Cruz followed the direction of the burly man’s cocked thumb to the white birch and silver maples standing between the destroyed house and the property to the north of it. Several were scorched and fire-capped. On the neighbor’s garage, maybe sixty feet away, the wood siding was visibly blistered and peeling in a couple of spots, mute testimony to the intensity of the blaze.

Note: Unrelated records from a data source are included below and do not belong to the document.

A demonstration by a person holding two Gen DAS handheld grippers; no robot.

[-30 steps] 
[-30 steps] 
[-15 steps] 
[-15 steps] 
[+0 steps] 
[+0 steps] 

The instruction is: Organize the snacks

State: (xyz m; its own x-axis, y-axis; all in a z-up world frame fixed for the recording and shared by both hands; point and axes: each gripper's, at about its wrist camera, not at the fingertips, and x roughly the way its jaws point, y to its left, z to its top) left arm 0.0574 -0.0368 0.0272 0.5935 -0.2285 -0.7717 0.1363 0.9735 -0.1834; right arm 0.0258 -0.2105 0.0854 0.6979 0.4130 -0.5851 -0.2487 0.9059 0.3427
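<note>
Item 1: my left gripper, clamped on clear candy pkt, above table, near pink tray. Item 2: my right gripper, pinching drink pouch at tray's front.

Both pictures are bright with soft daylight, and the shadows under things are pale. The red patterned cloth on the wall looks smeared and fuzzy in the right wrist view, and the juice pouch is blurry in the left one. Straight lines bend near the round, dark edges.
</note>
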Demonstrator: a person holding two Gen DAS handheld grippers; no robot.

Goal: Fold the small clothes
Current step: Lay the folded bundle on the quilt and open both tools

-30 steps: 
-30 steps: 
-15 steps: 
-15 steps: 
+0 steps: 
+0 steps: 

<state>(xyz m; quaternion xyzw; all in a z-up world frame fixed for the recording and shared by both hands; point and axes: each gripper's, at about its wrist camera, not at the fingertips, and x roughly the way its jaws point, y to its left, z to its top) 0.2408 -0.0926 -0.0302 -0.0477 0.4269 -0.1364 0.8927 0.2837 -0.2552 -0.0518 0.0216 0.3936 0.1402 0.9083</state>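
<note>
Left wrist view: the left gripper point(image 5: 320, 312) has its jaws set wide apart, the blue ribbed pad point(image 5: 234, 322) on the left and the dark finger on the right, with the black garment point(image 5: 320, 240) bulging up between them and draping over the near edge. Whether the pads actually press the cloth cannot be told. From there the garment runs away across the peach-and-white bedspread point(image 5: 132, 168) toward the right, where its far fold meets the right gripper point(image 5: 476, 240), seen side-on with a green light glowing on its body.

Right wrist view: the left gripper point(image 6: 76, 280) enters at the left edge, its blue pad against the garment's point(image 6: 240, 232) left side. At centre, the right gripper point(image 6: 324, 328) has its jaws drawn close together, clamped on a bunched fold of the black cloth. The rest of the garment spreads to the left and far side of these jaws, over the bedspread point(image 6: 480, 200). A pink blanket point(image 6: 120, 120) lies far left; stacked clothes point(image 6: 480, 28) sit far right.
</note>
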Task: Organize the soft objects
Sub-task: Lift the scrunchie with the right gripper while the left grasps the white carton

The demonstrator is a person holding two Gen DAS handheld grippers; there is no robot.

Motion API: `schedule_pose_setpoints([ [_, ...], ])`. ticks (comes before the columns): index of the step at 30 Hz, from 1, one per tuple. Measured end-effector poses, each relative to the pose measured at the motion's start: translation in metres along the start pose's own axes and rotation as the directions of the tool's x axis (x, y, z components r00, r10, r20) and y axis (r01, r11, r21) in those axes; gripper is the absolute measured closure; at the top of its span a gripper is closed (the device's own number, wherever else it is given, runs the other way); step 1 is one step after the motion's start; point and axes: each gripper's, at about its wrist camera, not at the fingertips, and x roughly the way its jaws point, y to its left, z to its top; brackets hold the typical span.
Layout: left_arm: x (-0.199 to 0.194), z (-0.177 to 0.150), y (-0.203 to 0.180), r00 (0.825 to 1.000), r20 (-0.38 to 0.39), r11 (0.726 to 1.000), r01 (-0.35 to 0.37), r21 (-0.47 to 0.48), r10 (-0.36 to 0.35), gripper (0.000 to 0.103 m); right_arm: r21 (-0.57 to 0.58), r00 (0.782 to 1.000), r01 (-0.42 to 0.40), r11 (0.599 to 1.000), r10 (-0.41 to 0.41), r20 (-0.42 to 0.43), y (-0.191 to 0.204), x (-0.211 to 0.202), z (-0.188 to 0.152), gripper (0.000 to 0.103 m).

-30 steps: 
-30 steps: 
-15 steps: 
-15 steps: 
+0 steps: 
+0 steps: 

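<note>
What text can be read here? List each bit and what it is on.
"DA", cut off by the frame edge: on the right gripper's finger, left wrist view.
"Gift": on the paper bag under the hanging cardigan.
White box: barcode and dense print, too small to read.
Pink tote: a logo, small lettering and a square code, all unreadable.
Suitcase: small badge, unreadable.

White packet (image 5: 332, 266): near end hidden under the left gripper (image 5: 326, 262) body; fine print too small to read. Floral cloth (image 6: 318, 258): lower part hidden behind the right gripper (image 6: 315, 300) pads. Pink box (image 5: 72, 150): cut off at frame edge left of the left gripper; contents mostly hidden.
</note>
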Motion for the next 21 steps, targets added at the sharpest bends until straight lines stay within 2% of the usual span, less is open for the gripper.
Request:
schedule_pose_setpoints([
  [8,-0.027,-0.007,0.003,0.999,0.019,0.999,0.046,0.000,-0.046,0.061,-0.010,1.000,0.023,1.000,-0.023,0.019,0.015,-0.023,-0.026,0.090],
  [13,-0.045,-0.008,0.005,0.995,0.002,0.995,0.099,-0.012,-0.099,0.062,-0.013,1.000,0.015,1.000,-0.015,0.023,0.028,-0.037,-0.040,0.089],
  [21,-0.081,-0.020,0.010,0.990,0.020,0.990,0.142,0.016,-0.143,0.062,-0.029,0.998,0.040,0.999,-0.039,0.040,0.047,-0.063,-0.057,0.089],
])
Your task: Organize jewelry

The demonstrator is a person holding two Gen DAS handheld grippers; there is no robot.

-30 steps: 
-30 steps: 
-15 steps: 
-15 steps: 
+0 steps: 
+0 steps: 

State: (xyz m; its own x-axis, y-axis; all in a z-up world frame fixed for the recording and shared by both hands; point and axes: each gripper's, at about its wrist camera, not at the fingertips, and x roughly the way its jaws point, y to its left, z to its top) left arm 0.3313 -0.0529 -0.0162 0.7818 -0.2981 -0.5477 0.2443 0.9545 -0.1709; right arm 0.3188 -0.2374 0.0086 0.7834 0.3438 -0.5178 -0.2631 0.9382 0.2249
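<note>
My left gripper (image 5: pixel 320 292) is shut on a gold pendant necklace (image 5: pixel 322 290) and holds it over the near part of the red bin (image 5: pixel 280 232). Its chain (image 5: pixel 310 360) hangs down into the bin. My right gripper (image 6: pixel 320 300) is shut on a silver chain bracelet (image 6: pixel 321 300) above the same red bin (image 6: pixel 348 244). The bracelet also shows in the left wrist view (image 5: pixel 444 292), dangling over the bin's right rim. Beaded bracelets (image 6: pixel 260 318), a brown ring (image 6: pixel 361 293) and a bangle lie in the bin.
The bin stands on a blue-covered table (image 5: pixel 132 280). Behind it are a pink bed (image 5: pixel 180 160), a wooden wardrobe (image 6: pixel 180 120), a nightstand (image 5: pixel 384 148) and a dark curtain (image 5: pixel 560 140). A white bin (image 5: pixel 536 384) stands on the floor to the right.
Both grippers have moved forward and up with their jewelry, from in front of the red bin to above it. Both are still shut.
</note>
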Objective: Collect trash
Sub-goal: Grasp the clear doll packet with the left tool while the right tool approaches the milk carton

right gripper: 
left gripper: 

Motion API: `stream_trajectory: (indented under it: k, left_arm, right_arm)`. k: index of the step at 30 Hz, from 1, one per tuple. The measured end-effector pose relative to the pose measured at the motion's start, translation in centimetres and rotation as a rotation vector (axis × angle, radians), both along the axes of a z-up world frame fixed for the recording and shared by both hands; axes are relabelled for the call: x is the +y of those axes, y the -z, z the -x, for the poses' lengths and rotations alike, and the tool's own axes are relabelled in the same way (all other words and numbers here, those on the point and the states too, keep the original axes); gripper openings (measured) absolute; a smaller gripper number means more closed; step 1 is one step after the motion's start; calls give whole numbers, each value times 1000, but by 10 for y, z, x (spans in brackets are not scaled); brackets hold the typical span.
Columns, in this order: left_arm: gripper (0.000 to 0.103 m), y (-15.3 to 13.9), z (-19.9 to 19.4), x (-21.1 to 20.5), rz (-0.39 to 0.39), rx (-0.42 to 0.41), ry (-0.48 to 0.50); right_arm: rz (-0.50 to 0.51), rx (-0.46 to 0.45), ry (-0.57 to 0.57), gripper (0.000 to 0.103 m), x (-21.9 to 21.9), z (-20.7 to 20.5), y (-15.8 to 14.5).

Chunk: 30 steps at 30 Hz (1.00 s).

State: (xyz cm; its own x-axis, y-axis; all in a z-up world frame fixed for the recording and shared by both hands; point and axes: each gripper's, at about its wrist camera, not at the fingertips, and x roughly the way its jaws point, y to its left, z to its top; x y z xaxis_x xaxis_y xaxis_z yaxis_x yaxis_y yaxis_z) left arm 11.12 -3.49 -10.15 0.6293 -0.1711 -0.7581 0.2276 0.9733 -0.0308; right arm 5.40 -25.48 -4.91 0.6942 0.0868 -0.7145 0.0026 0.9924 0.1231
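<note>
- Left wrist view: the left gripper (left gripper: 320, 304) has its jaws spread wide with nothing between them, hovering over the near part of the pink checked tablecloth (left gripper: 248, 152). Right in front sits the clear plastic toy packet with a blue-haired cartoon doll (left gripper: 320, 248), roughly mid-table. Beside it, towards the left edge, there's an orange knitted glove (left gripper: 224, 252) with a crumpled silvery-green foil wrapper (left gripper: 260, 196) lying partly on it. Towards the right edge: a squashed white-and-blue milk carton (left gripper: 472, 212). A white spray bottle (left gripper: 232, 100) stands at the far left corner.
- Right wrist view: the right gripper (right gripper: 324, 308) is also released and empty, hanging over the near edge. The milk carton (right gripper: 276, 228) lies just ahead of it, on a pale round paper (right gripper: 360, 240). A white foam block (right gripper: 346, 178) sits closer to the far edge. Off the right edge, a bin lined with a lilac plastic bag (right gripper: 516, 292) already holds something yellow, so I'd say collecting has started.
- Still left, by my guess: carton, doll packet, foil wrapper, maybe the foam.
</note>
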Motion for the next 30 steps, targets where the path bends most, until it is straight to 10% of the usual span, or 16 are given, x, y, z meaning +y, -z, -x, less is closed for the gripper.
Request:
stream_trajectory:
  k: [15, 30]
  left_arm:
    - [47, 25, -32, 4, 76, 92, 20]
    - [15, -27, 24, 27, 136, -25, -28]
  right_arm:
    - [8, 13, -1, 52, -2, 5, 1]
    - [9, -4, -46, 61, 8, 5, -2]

“We’ve only got two pumper trucks,” Berglund said. His deep voice doled out words sparingly, Cruz noted, like someone unaccustomed to strangers or long explanations. “It’s just a volunteer force, and fighting the wind like we were…” The frown deepened on his square face and his white-blond eyebrows were almost linked now by the two vertical creases above his nose. “If it hadn’t been for the wind, we might have been able to get it under control, save more evidence. Once we realized there was no way of saving the house or pulling Mrs. Meade out, though, we made the decision to save the neighbor’s place.”
He said it defensively, Cruz noted, like he thought this D.C. hotshot might be getting ready to ream out the locals for their ineptitude. “Makes sense,” he agreed.
A cold wind blew up off the lake and Cruz felt the damp cut through him. He turned up the collar of his overcoat, wishing once again that he’d worn something warmer. Back in D.C., they were just weeks away from cherry blossom time, when the air would turn humid and ripe, but that kind of weather was a long way off here. There was no point in looking for warmth in these ice-crusted coals, either.
Suddenly, he recoiled, picking up a trace scent through the pervasive stink of charred wood, a smell that was both familiar and unforgettable—the terrifying odor of roasted human flesh. It was just his imagination messing with his head, he tried to tell himself. Grace Meade’s charred body had long since been removed.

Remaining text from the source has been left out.